▸ **Requirement**: Reproduce, exactly and in full, only the lines below from the one containing "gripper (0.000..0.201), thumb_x" through the one containing "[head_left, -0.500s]".

▸ **Entries provided**:
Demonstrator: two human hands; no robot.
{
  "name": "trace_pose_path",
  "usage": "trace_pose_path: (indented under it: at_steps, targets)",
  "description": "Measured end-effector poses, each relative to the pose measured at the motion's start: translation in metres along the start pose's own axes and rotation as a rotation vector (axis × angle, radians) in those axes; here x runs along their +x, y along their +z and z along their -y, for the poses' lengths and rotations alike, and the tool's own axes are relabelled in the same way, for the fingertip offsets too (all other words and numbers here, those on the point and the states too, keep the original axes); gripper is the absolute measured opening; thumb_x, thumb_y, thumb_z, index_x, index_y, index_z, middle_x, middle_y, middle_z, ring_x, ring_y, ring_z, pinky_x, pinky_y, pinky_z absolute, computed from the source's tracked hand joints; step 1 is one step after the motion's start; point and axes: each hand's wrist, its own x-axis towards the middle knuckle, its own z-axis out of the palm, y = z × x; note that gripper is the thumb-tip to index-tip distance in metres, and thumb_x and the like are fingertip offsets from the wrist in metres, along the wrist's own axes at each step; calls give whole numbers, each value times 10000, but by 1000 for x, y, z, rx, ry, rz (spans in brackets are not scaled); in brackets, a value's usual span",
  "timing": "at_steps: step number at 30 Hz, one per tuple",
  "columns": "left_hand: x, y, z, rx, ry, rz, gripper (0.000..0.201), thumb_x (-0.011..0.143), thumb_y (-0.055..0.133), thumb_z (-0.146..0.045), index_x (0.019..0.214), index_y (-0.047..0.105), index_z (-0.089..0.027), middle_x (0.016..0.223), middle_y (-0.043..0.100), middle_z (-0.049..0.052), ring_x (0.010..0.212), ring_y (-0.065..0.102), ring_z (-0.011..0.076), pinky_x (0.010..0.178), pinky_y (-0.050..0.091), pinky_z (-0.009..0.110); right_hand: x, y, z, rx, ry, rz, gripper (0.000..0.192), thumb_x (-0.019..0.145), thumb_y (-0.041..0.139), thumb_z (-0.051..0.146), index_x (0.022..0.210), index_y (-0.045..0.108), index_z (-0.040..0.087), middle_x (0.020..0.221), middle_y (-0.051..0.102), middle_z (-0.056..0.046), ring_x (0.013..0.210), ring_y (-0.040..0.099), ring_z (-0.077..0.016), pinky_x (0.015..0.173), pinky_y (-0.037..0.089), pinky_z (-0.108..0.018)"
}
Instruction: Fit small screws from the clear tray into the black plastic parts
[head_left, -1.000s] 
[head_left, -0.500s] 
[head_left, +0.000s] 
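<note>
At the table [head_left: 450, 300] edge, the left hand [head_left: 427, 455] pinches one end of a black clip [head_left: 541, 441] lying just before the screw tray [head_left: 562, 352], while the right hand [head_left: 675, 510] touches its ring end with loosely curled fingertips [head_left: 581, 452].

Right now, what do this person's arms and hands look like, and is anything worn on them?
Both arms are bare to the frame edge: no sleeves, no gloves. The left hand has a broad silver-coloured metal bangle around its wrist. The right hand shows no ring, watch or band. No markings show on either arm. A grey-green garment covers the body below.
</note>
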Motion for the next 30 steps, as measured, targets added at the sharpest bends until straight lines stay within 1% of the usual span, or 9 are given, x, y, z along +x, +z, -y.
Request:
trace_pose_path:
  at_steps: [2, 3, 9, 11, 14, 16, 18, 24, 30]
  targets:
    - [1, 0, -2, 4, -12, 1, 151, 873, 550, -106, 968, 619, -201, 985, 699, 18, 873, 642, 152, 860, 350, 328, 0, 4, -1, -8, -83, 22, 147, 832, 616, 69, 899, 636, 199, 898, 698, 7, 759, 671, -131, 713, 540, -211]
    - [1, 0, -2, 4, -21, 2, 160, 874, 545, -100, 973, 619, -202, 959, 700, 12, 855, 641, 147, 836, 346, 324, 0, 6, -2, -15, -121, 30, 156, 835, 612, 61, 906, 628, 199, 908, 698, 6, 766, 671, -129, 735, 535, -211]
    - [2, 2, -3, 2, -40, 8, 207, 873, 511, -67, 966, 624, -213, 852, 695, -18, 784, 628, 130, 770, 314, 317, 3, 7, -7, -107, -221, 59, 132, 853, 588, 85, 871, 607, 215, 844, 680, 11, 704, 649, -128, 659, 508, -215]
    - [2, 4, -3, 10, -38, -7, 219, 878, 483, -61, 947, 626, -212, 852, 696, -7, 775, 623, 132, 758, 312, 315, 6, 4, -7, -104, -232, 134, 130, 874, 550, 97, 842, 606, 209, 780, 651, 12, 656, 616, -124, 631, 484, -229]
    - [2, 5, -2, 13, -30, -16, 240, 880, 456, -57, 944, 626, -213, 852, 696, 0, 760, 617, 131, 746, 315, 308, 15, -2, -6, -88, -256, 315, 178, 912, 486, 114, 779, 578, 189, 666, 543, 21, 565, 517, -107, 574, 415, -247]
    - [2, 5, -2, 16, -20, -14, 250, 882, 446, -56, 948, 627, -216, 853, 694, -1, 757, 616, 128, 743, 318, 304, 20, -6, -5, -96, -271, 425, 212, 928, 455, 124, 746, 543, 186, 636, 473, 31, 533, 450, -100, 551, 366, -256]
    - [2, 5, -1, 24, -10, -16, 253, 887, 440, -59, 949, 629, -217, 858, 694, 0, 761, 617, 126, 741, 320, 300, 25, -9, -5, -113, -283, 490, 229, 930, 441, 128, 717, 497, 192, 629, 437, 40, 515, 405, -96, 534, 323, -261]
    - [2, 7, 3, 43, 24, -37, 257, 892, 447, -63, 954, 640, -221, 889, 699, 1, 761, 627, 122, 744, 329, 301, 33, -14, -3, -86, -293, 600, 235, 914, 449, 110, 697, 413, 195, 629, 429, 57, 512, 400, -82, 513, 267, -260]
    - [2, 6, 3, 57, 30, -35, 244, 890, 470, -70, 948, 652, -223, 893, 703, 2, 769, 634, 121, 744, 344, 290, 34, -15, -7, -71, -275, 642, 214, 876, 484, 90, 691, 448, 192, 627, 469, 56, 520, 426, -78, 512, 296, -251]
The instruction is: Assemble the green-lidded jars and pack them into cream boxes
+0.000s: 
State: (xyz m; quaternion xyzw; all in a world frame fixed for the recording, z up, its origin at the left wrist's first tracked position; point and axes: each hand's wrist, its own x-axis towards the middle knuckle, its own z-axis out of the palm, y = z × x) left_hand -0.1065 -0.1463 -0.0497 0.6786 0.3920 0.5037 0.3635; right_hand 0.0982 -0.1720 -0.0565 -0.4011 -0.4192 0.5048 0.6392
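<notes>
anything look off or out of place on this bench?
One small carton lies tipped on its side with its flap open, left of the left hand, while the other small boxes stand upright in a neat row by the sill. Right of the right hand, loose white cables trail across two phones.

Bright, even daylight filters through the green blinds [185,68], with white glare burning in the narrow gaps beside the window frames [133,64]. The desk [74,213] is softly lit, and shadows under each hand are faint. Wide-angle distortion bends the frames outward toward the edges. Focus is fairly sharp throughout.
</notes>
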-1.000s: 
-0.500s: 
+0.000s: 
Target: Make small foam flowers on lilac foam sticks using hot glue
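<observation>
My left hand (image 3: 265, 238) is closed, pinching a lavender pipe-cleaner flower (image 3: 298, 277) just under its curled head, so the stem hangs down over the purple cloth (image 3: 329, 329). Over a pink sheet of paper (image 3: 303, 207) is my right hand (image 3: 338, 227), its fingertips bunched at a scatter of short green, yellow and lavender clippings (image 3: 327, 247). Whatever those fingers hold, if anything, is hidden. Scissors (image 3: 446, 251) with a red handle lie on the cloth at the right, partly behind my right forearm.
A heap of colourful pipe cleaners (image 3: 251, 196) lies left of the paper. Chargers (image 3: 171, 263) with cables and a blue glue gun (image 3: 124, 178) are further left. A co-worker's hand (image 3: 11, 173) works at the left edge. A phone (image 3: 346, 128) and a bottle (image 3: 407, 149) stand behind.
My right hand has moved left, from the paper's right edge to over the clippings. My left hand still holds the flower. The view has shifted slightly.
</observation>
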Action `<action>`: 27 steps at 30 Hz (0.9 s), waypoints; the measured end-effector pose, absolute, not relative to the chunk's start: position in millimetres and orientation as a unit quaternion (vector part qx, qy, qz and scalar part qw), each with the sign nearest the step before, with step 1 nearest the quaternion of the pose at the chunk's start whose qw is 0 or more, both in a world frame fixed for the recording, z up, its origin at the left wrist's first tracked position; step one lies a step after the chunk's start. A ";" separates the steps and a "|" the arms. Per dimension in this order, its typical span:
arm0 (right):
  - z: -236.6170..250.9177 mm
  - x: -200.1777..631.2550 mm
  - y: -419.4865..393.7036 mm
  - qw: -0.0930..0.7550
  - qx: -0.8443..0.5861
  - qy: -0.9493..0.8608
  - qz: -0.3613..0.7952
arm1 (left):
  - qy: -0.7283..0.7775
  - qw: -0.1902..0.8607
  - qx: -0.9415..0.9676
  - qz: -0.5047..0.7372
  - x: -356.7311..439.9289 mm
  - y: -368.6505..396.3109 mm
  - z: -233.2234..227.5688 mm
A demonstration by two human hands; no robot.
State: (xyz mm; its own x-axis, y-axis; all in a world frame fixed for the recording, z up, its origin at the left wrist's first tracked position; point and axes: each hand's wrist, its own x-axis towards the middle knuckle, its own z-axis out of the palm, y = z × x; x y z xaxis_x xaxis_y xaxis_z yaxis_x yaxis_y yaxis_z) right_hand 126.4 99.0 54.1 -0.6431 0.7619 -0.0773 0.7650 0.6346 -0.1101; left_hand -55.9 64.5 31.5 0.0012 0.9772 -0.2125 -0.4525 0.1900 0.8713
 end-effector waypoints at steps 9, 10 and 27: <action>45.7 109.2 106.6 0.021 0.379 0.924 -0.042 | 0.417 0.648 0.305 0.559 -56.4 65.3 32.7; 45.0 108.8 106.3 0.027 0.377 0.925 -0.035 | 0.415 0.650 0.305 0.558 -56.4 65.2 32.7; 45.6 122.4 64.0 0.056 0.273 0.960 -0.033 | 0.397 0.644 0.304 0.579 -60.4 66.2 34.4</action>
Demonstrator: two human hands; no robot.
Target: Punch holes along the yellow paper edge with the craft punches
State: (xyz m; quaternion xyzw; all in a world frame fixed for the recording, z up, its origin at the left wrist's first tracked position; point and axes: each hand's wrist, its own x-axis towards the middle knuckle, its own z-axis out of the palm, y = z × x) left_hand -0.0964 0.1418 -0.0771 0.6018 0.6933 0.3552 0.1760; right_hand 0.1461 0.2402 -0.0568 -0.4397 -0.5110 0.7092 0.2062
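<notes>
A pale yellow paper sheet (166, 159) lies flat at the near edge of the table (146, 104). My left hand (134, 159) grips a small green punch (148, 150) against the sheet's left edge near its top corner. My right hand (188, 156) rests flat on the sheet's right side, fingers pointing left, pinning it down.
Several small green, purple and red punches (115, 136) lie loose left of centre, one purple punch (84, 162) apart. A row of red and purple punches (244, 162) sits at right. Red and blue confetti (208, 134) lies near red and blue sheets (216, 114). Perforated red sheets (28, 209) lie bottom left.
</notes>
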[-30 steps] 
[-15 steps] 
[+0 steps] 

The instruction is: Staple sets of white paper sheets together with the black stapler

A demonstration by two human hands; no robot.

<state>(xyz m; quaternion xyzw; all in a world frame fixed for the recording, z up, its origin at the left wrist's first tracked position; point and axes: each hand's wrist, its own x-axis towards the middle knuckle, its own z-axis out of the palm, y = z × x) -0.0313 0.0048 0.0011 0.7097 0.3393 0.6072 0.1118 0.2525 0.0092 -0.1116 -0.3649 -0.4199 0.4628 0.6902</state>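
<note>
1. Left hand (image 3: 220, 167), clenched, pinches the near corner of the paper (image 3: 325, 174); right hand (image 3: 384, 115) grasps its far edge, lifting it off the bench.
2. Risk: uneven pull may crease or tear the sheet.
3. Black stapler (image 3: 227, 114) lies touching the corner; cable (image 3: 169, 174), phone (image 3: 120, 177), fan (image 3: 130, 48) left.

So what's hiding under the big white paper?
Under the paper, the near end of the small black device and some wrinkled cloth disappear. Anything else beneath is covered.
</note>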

▸ **Task answer**:
  "columns": "left_hand: x, y, z, rx, ry, rz, gripper (0.000..0.201), thumb_x (-0.011..0.143), thumb_y (-0.055..0.133), thumb_z (-0.146..0.045), index_x (0.019..0.214), index_y (-0.047..0.105), index_z (-0.089..0.027), middle_x (0.016..0.223), middle_y (-0.043..0.100), middle_z (-0.049..0.052), ring_x (0.010..0.212), ring_y (-0.065..0.102), ring_z (-0.011..0.076), pinky_x (0.010..0.178), pinky_y (-0.050..0.091), pinky_z (-0.009..0.110); right_hand: x, y, z, rx, ry, rz, gripper (0.000..0.192), thumb_x (-0.019..0.145), thumb_y (-0.041..0.139), thumb_z (-0.051..0.146), index_x (0.022..0.210), index_y (-0.045..0.108), index_z (-0.040..0.087), middle_x (0.020..0.221), middle_y (-0.051..0.102), middle_z (-0.056..0.046), ring_x (0.013..0.210), ring_y (-0.040..0.099), ring_z (-0.077..0.016), pinky_x (0.015..0.173), pinky_y (-0.037..0.089), pinky_z (-0.108..0.018)"
}
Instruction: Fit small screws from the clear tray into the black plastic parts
[head_left, -1.000s] 
[head_left, -0.500s] 

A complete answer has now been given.